I love deleting my SPAM folder. I don’t just like it, I look forward to it. Now its at zero, YES!!

When I eat a piece of dark chocolate I feel virtuous. Let’s face it, milk is my chocolate of choice, it’s sweet, it’s sensual but dark is healthy and I’m aiming to please. Health points, two for me.

Haven’t had red meat in three months. When hubby starts grilling those famous burgers of his outside, I know I won’t be able to resist. I can deal with that: moderation.

I am proud to say that I both Love and Like my son and my daughter and I’m Proud of them both. This is an amazing feeling. It gives my life purpose and meaning. They have turned into wonderful young adults, 17 and 19. Goal: Achieved.

It takes my ten-year old dog more time to jump on and off the bed. I have noticed a difference in the last year and it breaks my heart. You can never be ready but I am starting to prepare myself. Preparation: Grief. I need to do this. I love her THAT much.

Starting to explore the Internet for new recipes  to try. Good for me.

Bought a juicer, used it for a week. Hid it. Pain in the ass to clean. Need to find it (again) and man up. Love the juices, hate the cleaning. I need to get over myself. Fail.

Am reading a trash novel, it’s a nice break from all the morbid and depressing books I always read. It’s not even trashy as it is easy chick lit although rumor has it that the phrase is not politically correct anymore. Sorry, Jennifer Weiner, author.

When I wear the perfume Angel, I feel special and people compliment me on it all the time. I like that.

I dress so poorly, my daughter is a bit ashamed of me, she has a right to be. She’s taking me shopping soon, I’m more than a little afraid.

I have very bad feet. I can only wear one type of sneaker with orthotics. Other people with bad feet understand this. Fashionable girls (like my daughter) do not. That, I cannot change.

Deviled eggs, roast chicken, banana bread, pot roast, pea soup, chicken soup are things I cook/bake extremely well.

I once pooped in my pants when I had a stomach virus and couldn’t make it home on time. Mad sick.

Last night I woke up and my jaw was locked, it was terrifying. I must have been clenching my teeth so hard I could not open my mouth. Grabbed an Alleve and swallowed it, thankfully it helped.

I have a fear of germs and sickness, especially getting the dreadful Eppiglottitis again which just about killed me. Twice. Pain like searing swords in a red, hot throat. Childbirth was easy compared to it. Please don’t come back again. I carry Purell in my purse.

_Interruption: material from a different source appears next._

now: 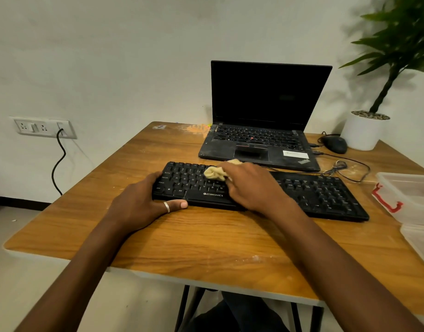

Sometimes I feel scared and anxious of things in advance, I try to talk myself out of it. Sometimes it works, sometimes it doesn’t. I hate when it happens.

I still have stuffed animals and I am proud of it. There is no age limit on stuffed animal friends.

I tell myself that “life is short” so I should “enjoy each day” but then I forget. Working on it.

The TV Executives should never have taken off the show “Brothers and Sisters.” Don’t even think about taking off “Parenthood.”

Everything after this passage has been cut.